## About this exercise
Return the data exactly, without pictures.

Start of Input data

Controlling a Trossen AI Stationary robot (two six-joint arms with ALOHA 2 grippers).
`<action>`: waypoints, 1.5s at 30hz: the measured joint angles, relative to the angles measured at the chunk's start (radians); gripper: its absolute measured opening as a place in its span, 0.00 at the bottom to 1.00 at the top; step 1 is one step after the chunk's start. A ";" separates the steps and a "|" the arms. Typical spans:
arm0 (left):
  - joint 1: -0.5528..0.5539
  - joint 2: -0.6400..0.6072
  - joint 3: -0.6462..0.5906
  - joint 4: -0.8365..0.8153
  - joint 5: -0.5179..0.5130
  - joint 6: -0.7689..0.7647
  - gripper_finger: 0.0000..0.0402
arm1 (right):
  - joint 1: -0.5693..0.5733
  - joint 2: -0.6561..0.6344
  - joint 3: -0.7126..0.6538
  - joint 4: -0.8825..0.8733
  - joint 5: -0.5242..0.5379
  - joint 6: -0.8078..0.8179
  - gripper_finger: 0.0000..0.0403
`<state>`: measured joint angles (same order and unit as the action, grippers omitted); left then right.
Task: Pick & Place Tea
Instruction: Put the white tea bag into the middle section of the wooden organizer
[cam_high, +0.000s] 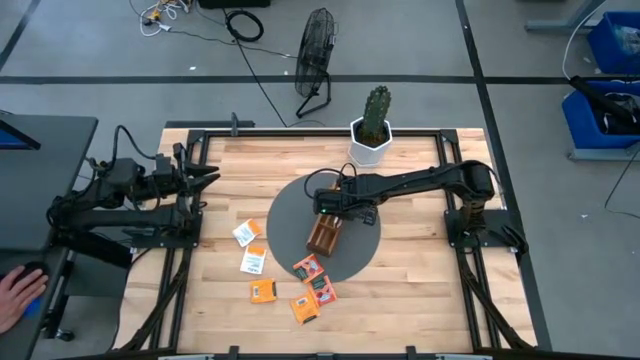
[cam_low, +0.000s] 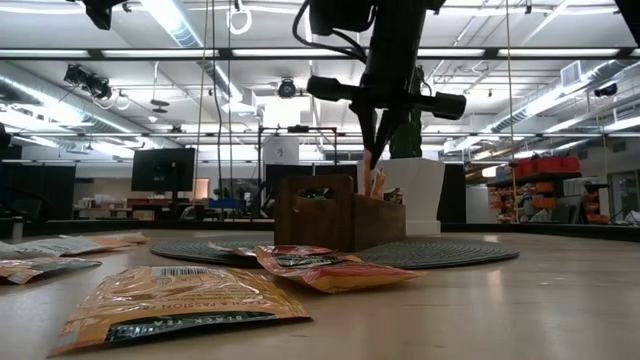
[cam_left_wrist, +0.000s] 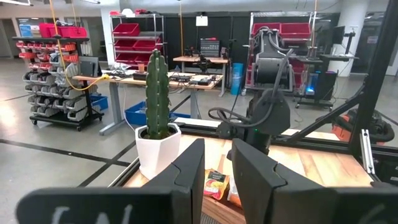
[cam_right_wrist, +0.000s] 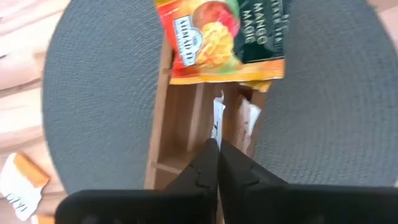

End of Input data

## Answer below
Controlling a Trossen AI Stationary robot (two six-joint arms with ALOHA 2 grippers).
`<action>`: waypoints, 1.5s at 30hz: the measured joint angles, relative to the angles measured at the chunk's start (radians); gripper: its absolute measured opening as a place in its span, 0.00 at the bottom to 1.00 at the top; step 1 is one step after the chunk's start. A ";" separates the steps and a "|" the arms. Typical spans:
arm0 (left):
  - joint 1: -0.5528..0.5539
  - joint 2: -0.6400..0.6072
  - joint 3: -0.6462..0.5906
  - joint 4: -0.8365..0.8153
  - joint 5: -0.5179..0.5130
  - joint 6: -0.7689..0.7647
  - gripper_finger: 0.0000..0.0402
arm1 (right):
  - joint 1: -0.5693..0.5733
  - joint 2: -0.6561..0.6344
  - joint 3: -0.7126..0.6538
  - joint 4: -0.8825..0.8733
  - joint 5: -0.5242..0.5379
  - joint 6: -0.8078..0.8179
  - gripper_finger: 0.0000..0.0403
`<state>`: measured joint angles (same order and unit as the action, grippers omitted); left then right.
Task: Pick & Place Tea
Instruction: Put the white tea bag into the middle section of the wooden organizer
[cam_high, +0.000s] 
[cam_low, +0.000s] 
[cam_left_wrist, +0.000s] 
[cam_right_wrist, +0.000s] 

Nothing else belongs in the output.